Which brings me back to the idea expressed two days ago in this blog, of forgiveness as a means to non-duality -- and I've decided to post that quote again, because it bears repeating:

...When you are concerned with either attacking or defending, manipulating or resisting, pushing or pulling, you cannot be contemplative. When you are preoccupied with enemies, you are always dualistic... Dualistic people use knowledge, even religious knowledge, for the purposes of ego enhancement, shaming, and the control of others and themselves, for it works very well in that way.

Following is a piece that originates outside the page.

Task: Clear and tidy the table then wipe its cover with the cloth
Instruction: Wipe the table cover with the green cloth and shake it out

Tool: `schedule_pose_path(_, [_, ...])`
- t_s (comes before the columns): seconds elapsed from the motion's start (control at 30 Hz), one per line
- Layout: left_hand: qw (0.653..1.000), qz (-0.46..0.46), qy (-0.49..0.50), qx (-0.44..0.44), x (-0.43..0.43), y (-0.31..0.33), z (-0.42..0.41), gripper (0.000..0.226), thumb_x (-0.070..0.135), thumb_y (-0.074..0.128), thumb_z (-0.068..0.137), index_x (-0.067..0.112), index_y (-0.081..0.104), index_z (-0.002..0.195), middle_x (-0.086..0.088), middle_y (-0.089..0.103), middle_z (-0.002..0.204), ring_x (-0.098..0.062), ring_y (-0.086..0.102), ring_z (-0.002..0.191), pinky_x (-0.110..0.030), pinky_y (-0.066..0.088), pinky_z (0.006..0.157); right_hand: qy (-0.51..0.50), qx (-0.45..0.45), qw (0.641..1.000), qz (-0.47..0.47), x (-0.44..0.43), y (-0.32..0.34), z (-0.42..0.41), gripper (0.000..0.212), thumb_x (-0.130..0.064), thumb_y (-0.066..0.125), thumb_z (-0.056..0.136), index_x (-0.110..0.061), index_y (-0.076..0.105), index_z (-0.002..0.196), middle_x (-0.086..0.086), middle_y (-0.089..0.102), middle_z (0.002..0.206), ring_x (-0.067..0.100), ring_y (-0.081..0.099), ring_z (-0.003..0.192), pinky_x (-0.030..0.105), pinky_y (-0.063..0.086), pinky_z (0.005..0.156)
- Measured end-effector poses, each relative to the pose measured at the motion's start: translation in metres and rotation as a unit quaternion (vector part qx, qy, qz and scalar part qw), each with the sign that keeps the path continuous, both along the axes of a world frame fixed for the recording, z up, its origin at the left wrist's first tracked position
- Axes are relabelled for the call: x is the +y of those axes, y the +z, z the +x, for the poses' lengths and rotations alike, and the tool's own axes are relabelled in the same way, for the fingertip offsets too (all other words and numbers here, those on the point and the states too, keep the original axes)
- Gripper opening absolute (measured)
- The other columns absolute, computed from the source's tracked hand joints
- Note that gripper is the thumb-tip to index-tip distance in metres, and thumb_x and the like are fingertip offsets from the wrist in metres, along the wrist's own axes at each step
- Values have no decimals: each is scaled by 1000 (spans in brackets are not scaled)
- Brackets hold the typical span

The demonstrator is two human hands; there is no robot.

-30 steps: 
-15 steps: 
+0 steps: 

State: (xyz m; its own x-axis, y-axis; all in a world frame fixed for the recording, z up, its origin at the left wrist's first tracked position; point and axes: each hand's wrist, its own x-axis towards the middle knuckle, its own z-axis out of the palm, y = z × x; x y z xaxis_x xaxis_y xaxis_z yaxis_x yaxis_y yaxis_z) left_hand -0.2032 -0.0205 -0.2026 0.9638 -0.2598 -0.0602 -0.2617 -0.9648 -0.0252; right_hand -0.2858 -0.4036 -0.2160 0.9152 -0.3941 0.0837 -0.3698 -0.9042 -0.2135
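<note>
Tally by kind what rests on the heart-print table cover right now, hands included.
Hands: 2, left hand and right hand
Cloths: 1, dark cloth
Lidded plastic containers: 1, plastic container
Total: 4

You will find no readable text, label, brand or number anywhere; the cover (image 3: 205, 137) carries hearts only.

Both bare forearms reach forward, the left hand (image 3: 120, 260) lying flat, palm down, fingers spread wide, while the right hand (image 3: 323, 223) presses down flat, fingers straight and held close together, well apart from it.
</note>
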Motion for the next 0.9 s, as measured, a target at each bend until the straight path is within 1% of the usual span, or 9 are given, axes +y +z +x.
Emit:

Non-dual people use knowledge for the transformation of persons and structures, but most especially to change themselves and to see reality with a new eye and heart. They hold and "suffer" the conflicts of life instead of passing them on or projecting them elsewhere. They do not get rid of life's pain until they learn its necessary lessons. Such a holding tank that agrees to hold it all, eliminating nothing, is what I mean by living in the naked now and being present outside the mind.
"

And here's what he has to say in this morning's chapter about the transformation of suffering:

"Things happen against your will -- which is what makes it suffering. But over time you can learn to give up your defended state... the situation is what it is, although we will invariably go through the stages of denial, anger, bargaining, resignation, and (hopefully) on to acceptance. The suffering might feel wrong, terminal, absurd, unjust, impossible, physically painful, or just outide of your comfort zone...Remember always, however, that if you do not transform your pain, you will surely transmit it to those around you -- and even to the next generation."

Uh-oh -- another opportunity for shame: that I have somehow transmitted my own "trust issues" to my daughters is profoundly disturbing. With work and prayer, I hope to find some mercy for myself, and be a conduit -- i.e., pass that on to them as well. Perhaps together we will be able to find a place where we can step away from blame and shame into light.

(PS: A hearty thank-you, once again, to my dear friend Karen, who took me on a walk long ago to share the multi-colored starfish on her beach)

2 comments:

Kimberly Mason said...

I think I need to read through this one twice! (double dose)

Maureen said...

Great post, Diane.

A therapist I know calls that part of the brain to which you refer "our lizard brain"; it's ancient and undeveloped and the place where blame and shame and hurt reside together. The trick is recognizing when the lizard wants to come to the fore, and strike it down, so to speak, before it does its harm. She gives her patients little plastic lizards, a kind of talismanic reminder.

I am going to share that Rohr quote about the transformation of suffering with my friends at Our Cancer. It is so apt.

I think if we remind ourselves that we are made in His image, we can find that place that takes us into the light. Going the route isn't easy; we'll mess up a lot, no doubt. But the trying counts. It counts.